**PROBLEM TO WORK ON**
Lift out, unaltered, the lines of the material below between the line holding "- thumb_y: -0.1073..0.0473" and the line holding "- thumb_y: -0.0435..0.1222", counting both.

(Beginning of SUPPLIED MATERIAL)

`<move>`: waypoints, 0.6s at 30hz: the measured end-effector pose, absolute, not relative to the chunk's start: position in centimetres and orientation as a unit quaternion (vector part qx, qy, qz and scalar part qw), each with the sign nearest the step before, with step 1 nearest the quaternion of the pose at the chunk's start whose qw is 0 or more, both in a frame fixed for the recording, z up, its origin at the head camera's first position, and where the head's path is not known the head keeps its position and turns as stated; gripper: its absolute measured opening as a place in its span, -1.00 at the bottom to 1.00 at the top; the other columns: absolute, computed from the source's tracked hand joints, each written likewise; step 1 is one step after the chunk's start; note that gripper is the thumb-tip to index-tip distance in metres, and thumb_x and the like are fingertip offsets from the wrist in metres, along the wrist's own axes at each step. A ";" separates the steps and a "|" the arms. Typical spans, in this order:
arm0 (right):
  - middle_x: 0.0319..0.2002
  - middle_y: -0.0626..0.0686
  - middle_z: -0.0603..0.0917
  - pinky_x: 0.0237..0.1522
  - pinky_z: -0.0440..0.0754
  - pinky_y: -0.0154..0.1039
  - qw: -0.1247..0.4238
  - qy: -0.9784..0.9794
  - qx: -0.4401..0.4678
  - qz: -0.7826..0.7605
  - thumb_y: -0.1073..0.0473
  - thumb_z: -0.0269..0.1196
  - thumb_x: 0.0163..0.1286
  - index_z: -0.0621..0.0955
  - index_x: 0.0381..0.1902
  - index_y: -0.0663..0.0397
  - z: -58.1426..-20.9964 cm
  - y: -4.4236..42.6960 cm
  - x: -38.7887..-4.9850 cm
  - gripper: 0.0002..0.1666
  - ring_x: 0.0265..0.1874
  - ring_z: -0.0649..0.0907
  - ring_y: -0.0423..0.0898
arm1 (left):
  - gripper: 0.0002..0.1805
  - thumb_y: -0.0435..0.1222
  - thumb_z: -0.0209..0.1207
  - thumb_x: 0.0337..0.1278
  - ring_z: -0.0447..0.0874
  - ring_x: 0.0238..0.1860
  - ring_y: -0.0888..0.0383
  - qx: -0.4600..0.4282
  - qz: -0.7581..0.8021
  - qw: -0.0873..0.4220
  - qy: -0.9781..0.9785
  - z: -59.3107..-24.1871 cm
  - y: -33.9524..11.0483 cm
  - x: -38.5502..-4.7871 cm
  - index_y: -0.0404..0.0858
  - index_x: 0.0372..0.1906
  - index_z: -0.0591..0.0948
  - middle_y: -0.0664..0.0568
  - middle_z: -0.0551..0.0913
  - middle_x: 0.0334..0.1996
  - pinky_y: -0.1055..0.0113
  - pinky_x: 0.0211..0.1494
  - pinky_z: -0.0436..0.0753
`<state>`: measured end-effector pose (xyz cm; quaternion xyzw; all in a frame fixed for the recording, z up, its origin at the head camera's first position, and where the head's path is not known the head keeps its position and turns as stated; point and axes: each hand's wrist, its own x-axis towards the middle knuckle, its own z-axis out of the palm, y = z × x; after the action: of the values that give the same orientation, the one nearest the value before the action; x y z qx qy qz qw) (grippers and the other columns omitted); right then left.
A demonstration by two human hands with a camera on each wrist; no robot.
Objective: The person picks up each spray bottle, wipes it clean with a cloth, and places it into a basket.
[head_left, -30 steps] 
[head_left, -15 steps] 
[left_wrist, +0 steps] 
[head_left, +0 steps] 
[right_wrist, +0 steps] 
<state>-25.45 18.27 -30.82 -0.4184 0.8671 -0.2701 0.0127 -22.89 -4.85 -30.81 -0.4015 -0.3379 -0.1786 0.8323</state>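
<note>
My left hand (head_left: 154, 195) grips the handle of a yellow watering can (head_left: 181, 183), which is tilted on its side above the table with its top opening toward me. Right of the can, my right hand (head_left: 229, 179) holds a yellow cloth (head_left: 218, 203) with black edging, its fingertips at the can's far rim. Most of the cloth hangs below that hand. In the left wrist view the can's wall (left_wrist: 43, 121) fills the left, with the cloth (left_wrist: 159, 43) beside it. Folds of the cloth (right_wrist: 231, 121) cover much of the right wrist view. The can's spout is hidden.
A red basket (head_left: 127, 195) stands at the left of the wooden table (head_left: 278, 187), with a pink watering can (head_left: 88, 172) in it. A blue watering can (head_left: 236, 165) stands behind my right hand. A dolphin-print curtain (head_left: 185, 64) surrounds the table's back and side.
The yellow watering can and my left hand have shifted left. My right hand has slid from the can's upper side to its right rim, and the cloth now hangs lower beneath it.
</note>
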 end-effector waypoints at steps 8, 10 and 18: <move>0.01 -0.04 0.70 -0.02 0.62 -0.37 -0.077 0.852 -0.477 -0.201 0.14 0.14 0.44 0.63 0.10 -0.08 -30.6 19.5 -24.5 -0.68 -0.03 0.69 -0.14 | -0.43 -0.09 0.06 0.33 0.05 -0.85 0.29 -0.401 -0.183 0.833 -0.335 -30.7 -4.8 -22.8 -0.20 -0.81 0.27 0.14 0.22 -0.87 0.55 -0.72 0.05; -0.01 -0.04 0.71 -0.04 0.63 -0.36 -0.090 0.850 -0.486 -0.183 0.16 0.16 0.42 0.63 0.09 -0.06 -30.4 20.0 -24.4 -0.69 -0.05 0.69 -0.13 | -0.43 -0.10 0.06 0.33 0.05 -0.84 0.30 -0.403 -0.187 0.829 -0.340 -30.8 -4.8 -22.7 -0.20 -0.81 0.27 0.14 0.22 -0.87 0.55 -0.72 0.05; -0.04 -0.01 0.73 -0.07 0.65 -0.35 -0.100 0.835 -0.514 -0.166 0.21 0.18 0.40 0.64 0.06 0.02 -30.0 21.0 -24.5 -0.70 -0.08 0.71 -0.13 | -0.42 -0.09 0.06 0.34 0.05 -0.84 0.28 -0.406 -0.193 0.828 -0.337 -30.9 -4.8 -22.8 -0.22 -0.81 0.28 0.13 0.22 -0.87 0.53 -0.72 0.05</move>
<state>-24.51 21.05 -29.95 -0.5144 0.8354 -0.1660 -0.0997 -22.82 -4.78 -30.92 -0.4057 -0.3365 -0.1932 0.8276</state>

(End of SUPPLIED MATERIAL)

**SOLUTION**
  - thumb_y: -0.1073..0.0473
  - thumb_z: -0.0269..0.1196
  - thumb_x: 0.0163..0.1286
  - index_z: -0.0621..0.0955
  - index_x: 0.0381..0.1902
  - index_y: -0.0663..0.0397
  - z: -58.1426..-20.9964 cm
  - y: -4.4236..42.6960 cm
  - x: -38.7887..-4.9850 cm
  - gripper: 0.0002..0.1666
  - ring_x: 0.0265..0.1874
  - ring_z: -0.0649..0.0907
  - ring_y: -0.0423..0.0898
arm1 (left):
  - gripper: 0.0002..0.1805
  - thumb_y: -0.0435..0.1222

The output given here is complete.